Assume training data $\{ x^{(i)}\}_{i=1}^N$ is generated from underlying unobserved (latent) representation $\mathbf{z}$.

Intuition:

$\mathbf{x}$ -> image
$\mathbf{z}$ -> latent factors used to generate $\mathbf{x}$: attributes, orientation, pose, how much smile, etc. Choose prior $p(z)$ to be simple, e.g. Gaussian.

Training

Problem

Intractable integral to MLE of training data:

$p(\theta) = \color{red}{\int} \color{green}{\overbrace{p_\theta (z)}^{\checkmark\text{Gaussian prior}}} \color{green}{\underbrace{p_\theta (x \vert z)}_{\checkmark\text{decoder NN}}} dz$

where it is intractable to compute $p(x \vert z)$ for every $z$, i.e. integral.

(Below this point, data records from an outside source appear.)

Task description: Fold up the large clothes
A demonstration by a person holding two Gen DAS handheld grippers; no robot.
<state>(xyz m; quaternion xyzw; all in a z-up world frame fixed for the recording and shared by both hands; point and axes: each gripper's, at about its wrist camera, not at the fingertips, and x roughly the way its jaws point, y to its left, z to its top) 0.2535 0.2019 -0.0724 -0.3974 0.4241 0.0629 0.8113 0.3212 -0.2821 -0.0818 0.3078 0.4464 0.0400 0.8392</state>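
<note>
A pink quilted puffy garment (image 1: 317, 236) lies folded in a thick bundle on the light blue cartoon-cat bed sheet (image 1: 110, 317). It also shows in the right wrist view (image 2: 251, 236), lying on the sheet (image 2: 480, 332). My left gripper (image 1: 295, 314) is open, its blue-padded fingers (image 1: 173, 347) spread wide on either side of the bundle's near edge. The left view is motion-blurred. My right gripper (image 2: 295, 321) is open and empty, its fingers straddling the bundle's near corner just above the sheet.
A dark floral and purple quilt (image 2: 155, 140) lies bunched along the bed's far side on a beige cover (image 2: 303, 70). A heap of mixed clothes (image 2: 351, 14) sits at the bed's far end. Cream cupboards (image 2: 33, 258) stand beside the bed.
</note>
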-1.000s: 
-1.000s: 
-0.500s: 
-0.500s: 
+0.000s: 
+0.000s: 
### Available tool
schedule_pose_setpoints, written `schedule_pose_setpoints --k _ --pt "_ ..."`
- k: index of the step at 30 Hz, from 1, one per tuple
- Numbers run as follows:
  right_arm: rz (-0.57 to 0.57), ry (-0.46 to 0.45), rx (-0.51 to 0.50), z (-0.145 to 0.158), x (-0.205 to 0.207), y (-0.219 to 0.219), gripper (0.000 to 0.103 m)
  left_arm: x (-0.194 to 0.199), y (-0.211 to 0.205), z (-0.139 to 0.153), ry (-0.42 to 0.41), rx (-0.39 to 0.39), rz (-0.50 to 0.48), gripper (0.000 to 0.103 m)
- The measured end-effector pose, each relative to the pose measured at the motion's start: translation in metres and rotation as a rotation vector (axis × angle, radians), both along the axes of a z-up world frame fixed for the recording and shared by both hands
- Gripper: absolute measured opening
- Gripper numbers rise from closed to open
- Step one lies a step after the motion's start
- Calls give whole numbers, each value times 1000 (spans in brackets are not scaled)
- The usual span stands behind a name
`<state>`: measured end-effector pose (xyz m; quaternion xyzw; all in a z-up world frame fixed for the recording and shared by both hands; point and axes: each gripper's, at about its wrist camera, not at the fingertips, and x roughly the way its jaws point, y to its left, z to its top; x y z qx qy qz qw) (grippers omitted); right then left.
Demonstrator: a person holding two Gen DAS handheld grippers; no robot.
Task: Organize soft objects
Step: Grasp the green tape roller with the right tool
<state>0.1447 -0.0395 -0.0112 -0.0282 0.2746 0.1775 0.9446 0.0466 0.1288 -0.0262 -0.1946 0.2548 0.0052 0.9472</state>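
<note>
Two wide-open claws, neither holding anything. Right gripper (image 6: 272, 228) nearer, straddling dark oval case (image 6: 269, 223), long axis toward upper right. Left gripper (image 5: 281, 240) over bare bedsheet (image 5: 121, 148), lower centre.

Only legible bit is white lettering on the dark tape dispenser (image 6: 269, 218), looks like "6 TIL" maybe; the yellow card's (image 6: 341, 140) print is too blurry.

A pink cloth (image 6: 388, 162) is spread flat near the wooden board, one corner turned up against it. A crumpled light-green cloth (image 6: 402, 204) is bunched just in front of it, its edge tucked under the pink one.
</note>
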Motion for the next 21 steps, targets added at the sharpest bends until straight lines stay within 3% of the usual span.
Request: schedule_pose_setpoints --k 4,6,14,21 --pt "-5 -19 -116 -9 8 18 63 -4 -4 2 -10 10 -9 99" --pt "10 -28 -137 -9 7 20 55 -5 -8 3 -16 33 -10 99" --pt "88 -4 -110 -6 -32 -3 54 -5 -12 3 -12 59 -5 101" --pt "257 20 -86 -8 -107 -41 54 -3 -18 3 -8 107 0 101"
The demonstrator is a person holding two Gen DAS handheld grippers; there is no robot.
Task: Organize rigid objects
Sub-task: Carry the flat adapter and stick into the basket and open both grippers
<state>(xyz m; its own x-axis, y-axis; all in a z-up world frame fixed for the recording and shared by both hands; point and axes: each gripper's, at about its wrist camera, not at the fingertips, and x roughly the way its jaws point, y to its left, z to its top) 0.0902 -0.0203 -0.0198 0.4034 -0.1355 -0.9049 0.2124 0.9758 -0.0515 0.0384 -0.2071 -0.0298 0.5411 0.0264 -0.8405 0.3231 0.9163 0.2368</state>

The intractability is marked in red.

Thus, the posterior density is also intractable due to the intractable data likelihood:

$p_\theta (z \vert x) = \frac{ \color{green}{p_\theta (x \vert z) p_\theta (z)}}{ \color{red}{p_\theta (x)}}$

VAE Decoder^[5]

Solution

Encoder -> “recognition / inference” networks.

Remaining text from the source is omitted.